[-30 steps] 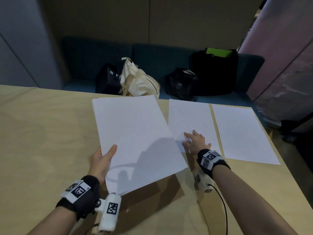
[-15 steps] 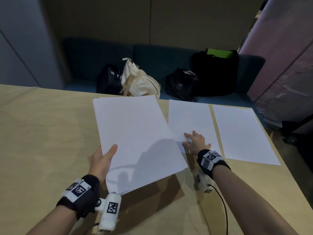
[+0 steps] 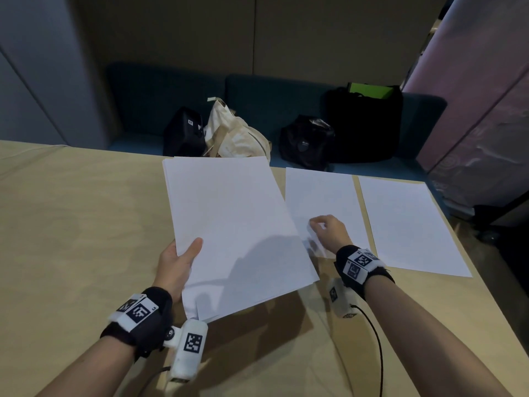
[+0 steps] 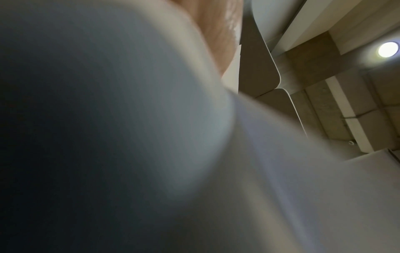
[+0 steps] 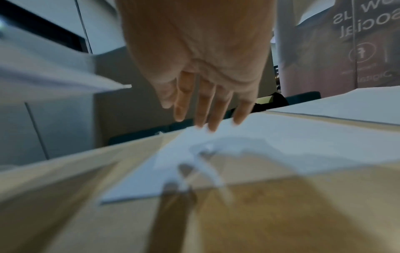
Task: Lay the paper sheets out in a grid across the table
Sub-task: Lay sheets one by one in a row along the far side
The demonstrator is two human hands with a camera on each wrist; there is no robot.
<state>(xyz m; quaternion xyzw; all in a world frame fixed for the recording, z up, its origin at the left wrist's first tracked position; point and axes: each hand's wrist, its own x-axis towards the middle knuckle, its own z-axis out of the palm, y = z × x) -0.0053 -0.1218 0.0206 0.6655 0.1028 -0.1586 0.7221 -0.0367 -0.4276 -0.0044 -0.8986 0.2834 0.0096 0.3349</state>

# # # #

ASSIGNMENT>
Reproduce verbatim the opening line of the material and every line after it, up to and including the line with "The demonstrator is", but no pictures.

EXERCISE SOLUTION>
[-30 steps] 
[-15 steps] 
[+0 steps] 
[+0 steps] 
[+0 steps] 
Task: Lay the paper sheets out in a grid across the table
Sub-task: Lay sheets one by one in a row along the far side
The demonstrator is two human hands with a camera on each wrist; there is no robot.

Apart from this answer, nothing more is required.